Similarity Search with Embeddings

Similarity Search with Embeddings#

Introduction#

Embeddings are a way to compress large amounts of information into a smaller set of features that represent meaningful semantics. Instead of raw pixel values, each location is represented by a dense vector that captures the semantic content of the landscape — making it possible to search for visually similar areas using vector operations. AlphaEarth Foundations (AEF) Embeddings is an openly available global dataset of satellite embeddings derived from multiple earth observation datasets, accessible via Source Cooperative. The aef-loader package provides a convenient Python interface to query and stream these embeddings without downloading the entire dataset.

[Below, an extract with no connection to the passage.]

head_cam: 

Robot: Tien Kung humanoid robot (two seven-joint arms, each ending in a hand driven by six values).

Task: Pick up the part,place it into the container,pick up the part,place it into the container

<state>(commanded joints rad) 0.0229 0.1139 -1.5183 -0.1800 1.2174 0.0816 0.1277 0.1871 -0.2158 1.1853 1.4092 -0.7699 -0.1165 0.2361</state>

This tutorial is an open-source adaptation of our Google Earth Engine community tutorial on Satellite Embedding Similarity Search. We replicate the same workflow using open-access data and open-source packages — xarray, dask, and scikit-learn.

Overview of the Task#

We will use AlphaEarth Foundations Embeddings to perform a similarity search for grain silos in Franklin County, Kansas, USA. Starting from a few known silo locations, we compute a reference embedding vector by averaging the embeddings at those points. We then compute the cosine similarity between this reference vector and every pixel in the county, and threshold the result to identify other areas with grain silos.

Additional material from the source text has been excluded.